The femtosecond (fs)-laser is a well-known method for fabricating ultra-doped or hyperdoped silicon. It has been repeatedly demonstrated to result in high-absorptance Si surfaces (thus called black silicon or bSi), however, the electrical properties of bSi such as the charge carrier recombination are equally important for the application in electronic devices but are far less addressed. Recently, we studied the charge carrier recombination of the fs-laser processed bSi with high absorptance with tailored laser parameters [1]. While most of the past studies on the fs-bSi have used a substantially low repetition rate down to 1 kHz [2-3], we used a much higher repetition rate of 417 kHz for reduced processing time (i.e., the processing speed was 417 times faster to deliver the same amount of laser pulses per unit time). However, one of the known issues with the high repetition rate fs-laser is the heat accumulation effect that can change the formation mechanism of surface nanostructures and under which the laser damage can be accumulated [4]. As a result, the carrier recombination caused by the cumulative damage might be increased. Hence, our question here is whether such high repetition rate limits the carrier lifetime as compared to the nanostructures fabricated with conventionally used repetition rates.

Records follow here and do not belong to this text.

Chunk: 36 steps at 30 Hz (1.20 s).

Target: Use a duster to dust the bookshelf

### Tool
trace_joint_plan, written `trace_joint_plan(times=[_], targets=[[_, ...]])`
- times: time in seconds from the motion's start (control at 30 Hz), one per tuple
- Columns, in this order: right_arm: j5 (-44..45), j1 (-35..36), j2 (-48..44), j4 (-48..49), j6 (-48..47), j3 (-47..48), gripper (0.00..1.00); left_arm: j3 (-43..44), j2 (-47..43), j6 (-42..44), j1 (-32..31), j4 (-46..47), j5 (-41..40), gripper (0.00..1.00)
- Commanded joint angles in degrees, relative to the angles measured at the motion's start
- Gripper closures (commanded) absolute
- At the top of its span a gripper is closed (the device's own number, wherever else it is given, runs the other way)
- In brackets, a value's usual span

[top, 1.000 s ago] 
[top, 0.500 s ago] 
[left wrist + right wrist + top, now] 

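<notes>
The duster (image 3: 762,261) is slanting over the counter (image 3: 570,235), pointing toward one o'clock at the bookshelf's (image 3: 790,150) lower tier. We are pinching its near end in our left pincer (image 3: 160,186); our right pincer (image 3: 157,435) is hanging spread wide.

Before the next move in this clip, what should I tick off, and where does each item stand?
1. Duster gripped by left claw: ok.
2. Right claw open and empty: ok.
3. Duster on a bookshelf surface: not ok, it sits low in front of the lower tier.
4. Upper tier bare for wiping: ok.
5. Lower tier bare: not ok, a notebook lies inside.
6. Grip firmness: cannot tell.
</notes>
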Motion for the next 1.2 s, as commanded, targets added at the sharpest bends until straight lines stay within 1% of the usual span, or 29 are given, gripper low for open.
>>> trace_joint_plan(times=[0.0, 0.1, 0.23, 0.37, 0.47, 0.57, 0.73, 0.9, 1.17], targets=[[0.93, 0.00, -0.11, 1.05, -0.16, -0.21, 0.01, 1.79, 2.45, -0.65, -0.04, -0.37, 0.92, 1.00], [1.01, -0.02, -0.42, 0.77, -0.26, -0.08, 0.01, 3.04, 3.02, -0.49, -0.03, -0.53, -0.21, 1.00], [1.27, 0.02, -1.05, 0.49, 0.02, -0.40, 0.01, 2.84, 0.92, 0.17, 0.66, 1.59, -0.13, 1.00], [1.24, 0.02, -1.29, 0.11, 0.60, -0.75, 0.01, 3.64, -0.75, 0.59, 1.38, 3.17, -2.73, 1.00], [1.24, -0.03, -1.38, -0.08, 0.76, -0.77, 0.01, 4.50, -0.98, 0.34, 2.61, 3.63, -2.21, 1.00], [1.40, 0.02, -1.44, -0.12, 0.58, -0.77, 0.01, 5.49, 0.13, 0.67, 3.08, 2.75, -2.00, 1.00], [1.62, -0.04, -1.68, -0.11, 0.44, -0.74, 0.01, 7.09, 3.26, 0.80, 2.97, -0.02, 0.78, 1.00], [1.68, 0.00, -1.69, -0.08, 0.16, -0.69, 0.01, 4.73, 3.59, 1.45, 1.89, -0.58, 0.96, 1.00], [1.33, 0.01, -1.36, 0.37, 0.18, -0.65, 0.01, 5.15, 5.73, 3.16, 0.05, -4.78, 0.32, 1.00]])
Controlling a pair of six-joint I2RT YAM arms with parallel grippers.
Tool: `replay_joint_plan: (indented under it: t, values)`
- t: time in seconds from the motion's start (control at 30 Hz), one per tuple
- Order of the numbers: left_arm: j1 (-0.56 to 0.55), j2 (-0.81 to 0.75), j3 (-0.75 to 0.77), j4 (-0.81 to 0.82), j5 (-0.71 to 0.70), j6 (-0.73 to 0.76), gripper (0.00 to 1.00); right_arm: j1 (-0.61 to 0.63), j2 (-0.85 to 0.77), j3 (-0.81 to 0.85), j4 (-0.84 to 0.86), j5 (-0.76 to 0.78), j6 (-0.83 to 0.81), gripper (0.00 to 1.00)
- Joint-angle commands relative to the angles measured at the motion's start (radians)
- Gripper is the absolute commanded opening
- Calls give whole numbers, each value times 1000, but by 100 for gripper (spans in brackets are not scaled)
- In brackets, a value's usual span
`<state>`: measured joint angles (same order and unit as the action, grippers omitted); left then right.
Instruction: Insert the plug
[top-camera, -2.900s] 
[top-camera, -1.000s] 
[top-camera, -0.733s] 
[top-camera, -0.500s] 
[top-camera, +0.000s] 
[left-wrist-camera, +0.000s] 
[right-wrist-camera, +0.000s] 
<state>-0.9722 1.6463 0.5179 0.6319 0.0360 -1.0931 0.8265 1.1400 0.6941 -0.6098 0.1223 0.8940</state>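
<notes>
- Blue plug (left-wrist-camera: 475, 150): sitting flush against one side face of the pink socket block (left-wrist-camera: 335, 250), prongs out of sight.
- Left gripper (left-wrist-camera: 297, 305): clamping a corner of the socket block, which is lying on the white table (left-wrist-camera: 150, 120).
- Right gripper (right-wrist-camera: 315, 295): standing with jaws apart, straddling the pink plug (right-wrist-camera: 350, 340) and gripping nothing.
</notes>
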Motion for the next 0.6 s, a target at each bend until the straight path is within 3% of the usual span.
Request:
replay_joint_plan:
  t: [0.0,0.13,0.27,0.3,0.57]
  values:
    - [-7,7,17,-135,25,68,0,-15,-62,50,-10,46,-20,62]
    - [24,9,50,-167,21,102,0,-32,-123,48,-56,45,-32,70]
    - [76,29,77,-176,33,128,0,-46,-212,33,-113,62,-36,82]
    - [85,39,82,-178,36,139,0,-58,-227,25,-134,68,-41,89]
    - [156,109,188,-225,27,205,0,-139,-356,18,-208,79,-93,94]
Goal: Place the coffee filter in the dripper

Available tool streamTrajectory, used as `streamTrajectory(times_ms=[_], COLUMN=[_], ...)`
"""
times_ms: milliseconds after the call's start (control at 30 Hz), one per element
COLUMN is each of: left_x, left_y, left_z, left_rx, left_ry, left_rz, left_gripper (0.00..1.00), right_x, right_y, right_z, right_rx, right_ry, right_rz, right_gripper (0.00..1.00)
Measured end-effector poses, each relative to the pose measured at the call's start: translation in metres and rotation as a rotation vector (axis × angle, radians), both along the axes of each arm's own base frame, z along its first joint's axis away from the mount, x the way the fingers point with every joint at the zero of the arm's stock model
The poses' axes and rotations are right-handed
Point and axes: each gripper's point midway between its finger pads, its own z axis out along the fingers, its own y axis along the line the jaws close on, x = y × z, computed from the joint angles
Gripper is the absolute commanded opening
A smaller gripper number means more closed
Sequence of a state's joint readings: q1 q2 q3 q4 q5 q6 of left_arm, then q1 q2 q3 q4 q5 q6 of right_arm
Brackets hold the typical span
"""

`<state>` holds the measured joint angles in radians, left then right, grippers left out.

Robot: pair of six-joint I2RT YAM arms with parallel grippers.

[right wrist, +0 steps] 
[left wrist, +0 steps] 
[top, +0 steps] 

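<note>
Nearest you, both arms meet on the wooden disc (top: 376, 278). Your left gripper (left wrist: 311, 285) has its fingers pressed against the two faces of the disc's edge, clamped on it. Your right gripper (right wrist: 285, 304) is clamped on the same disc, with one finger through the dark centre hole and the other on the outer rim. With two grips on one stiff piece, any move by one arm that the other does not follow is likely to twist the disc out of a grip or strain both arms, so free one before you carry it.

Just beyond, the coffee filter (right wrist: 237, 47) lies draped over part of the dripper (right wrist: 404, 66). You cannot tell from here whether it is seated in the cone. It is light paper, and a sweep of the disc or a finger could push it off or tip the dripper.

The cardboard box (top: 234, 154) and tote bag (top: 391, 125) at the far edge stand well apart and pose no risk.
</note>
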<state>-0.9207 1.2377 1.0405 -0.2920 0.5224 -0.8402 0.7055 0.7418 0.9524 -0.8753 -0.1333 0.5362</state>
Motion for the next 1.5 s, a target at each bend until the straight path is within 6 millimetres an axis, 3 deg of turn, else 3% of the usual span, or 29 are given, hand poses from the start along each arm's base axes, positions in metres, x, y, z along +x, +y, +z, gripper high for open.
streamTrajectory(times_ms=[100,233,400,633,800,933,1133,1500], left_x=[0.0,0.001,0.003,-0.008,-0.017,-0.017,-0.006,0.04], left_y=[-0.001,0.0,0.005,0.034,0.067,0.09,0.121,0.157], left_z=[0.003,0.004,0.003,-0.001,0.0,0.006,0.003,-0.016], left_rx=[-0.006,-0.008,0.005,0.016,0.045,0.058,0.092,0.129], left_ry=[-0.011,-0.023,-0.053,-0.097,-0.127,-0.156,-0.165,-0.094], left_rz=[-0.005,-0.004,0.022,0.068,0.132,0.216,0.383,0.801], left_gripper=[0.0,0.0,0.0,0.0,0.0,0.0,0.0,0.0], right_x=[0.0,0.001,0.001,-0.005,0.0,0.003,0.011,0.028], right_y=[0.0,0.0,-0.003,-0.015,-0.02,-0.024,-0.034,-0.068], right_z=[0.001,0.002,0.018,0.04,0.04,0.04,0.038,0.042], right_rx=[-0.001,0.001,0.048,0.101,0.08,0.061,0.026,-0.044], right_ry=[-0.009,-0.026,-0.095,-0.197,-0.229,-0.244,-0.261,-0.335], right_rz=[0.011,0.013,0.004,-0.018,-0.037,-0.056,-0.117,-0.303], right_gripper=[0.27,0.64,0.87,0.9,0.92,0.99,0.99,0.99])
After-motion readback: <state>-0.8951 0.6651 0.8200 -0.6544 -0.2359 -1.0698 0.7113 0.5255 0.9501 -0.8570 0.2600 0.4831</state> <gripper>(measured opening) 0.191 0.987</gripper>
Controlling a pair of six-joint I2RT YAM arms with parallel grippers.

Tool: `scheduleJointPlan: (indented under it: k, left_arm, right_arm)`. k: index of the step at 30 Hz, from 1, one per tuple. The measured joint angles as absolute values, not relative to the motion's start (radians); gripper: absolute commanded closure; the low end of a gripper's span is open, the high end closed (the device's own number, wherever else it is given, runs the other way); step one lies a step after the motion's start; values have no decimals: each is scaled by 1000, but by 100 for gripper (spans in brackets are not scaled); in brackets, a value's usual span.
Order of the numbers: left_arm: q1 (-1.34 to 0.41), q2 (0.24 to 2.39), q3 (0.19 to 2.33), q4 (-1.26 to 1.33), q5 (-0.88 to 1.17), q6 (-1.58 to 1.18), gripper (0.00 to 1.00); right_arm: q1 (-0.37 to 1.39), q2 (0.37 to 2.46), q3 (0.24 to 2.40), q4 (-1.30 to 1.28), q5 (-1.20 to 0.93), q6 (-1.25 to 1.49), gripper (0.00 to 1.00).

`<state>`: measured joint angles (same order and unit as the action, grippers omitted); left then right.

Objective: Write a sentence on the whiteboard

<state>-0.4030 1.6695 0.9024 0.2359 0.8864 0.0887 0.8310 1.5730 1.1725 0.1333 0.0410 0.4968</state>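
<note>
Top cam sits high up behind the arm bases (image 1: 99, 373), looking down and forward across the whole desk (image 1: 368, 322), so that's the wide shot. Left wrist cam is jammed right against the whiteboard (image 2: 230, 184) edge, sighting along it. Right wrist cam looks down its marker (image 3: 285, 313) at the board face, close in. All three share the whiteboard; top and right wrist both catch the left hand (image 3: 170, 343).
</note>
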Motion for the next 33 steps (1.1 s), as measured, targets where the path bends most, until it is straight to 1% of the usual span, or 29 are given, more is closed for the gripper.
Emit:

To address the above question, we fabricated an array of fs-bSi samples with variable repetition rates from 417 kHz to ~1 kHz and with varying scan speeds from 100 to 1 mm/s. After surface passivation with atomic layer deposited alumina, the effective minority carrier lifetime was measured by using a photoconductance decay method. The results show that the lifetime is similar (20-50 µs) regardless of the repetition rate, i.e., the lifetime is not limited by the high repetition rate, which is against our intuition. However, the absorptance is seen to decrease significantly as a function of repetition rate and scan speed. Therefore, our results suggest that high repetition rate fs-laser is advantageous in preparing high absorptance bSi as it provides high fabrication efficiency without causing extra carrier recombination, which is especially desired for large scale production. To further increase the minority carrier lifetime, identifying and eliminating the lifetime limiting factors are currently underway.

References:
[1] X. Liu, et al. Adv. Photonics Res. 2021:2100234.
[2] B. Franta, et al. J. Appl. Phys. 2015, 118(22):225303.
[3] S. Paulus, et al. AIP Adv. 2021, 11(7):075014.
[4] A. Hanuka, et al. High Power Laser Sci. Eng. 2019, 7:e7.